The present case study investigated EM in breeding sows of a commercial breeding herd (including gilts and sows of all parities), after mixing them at 30–35 days of gestation in a group housing system.

Materials and Methods

Description of the farm

The present study reports on a breeding stock of a farrow-to-finish commercial pig farm (commercial hybrids of Large White × Landrace, Topigs Norsvin). The capacity of the farm was 450 sows under production, located in Central Greece. A grandparent nucleus of 40 sows was kept in the farm for producing its own gilts. The farm facilities included 12 farrowing houses (10 pens), 18 flat-deck units (2 pens × 55 animals), growing houses (46 pens × 50 animals), one finishing house (4 pens × 40 animals), one mating-pregnancy (dry period) stable with 160 individual stalls (35th–105th day of pregnancy), two breeding stock house of group housing (18 pens × 10 sows—0–35^th day of pregnancy), one breeding stock house of group housing for noninseminated gilts (5 pens × 25 gilts), a feed mill, and an artificial insemination (AI) laboratory. The herd practiced a 1 week batch production system. The weaning piglets were allotted equally according to the body weight and sex at random to 36 pens (22 piglets per pen) at flat-deck batteries for piglets in a climate-controlled post-weaning stable.

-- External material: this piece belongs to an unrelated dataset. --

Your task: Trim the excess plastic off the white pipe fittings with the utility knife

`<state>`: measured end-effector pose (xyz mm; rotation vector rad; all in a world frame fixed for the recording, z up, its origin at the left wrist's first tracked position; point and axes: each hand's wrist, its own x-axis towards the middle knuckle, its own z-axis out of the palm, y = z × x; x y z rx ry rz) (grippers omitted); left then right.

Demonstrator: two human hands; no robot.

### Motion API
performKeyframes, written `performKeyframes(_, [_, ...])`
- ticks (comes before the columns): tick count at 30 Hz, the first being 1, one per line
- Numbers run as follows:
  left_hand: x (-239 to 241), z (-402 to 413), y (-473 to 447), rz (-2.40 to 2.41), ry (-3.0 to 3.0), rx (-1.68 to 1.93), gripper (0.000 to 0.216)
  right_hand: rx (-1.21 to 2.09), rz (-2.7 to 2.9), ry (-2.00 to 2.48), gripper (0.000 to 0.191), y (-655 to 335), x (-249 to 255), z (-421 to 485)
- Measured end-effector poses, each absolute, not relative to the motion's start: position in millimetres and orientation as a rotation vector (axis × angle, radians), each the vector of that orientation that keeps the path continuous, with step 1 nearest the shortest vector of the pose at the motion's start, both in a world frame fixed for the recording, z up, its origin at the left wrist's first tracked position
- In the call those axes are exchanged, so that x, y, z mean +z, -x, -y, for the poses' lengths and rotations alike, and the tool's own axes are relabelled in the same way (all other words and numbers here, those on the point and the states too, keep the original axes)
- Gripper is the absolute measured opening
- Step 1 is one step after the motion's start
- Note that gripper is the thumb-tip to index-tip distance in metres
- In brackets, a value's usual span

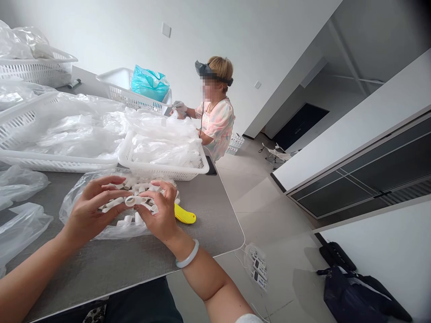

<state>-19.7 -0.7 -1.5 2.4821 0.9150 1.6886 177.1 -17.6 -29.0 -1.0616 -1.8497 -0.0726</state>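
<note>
My left hand (88,211) and my right hand (161,211) meet over a clear plastic bag (111,231) that lies on the grey table (134,260). Together they pinch a small white plastic tube piece (129,201), each hand at one end. A pile of several similar white pieces (134,185) sits on the bag just behind the fingers. A pale bangle (187,256) circles my right wrist. A yellow tool handle (185,216) lies right of my right hand.
White baskets (161,170) stuffed with clear plastic bags stand behind the pile; another basket (119,87) holds a teal bag (150,83). A person (215,119) sits at the table's far end. Loose bags (20,224) lie at left. A dark bag (357,291) rests on the floor.
</note>
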Motion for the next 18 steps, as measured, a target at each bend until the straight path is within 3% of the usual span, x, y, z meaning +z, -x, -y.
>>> performKeyframes(18, [-4.1,-0.7,28.4,-0.967,-2.5,1.668,0.027,-0.007,1.849,1.075,0.027,-170.0,-36.9,13.8])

Weaned sows were housed in individual stalls, and they were inseminated twice with fresh semen from the same boar. Semen collection, dilution, and storage were performed in the farm (system “Do-it-yourself AI”). At 30–35 days of gestation, sows were removed to group housing rooms where they were housed with 10 animals per group. The sows were fed individually using separate feeding stalls. The gilts were also housed individually during the first month of gestation.

The vaccination scheme of breeding stock and weaners that was applied in the farm is shown in Table 1. All breeding females were treated with a single ivermectin injection 14 days prior to farrowing; the boars were treated twice a year.

Table 1.

Vaccination Scheme of Breeding Stock and Weaners

Vaccination against diseases	Commercial product (company)	Scheme
Gilts
ADV	Porcilis^® Begonia (MSD, Animal Health)	90th + 120th day of age
Parvo + Ery	Porcilis^® Ery+Parvo (MSD, Animal Health)	150th + 180th day of age
AR	Porcilis^® AR-T DF (MSD, Animal Health)	150th + 180th day of age
PRRSV	Porcilis^® PRRS (MSD, Animal Health)	180th + 210th day of age
E. coli + Cl. perfringens	Porcilis^® ColiClos (MSD, Animal Health)	160th + 190th day of age
Sows
ADV	Porcilis^® Begonia (MSD, Animal Health)	4 weeks before farrowing
Parvo + Ery	Porcilis^® Ery+Parvo (MSD, Animal Health)	2 weeks after farrowing
AR	Porcilis^® AR-T DF (MSD, Animal Health)	3 weeks before farrowing
PRRSV	Porcilis^® PRRS (MSD, Animal Health)	60th day of gestation + 6th day of lactation
E. coli + Cl. perfringens	Porcilis^® ColiClos (MSD, Animal Health)	2 weeks before farrowing
Boars
ADV	Porcilis^® Begonia (MSD, Animal Health)	3 times per year
Parvo + Ery	Porcilis^® Ery+Parvo (MSD, Animal Health)	3 times per year
AR	Porcilis^® AR-T DF (MSD, Animal Health)	3 times per year
Weaners
M. hyo	Porcilis^® M. hyo (MSD, Animal Health)	7th + 21st day of age
PCV2	Ingelvac CircoFLEX^® (Boehringer Ingelheim Vetmedica)	On weaning day

ADV, Aujeszky's disease virus; Parvo, parvovirus; AR, atrophic rhinitis; Ery, erysipelas; PRRSV, porcine reproductive and respiratory syndrome virus; E. coli, Escherichia coli; Cl. perfringens, Clostridium perfringens; PCV2, porcine circovirus type 2; M. hyo, Mycoplasma hyopneumoniae.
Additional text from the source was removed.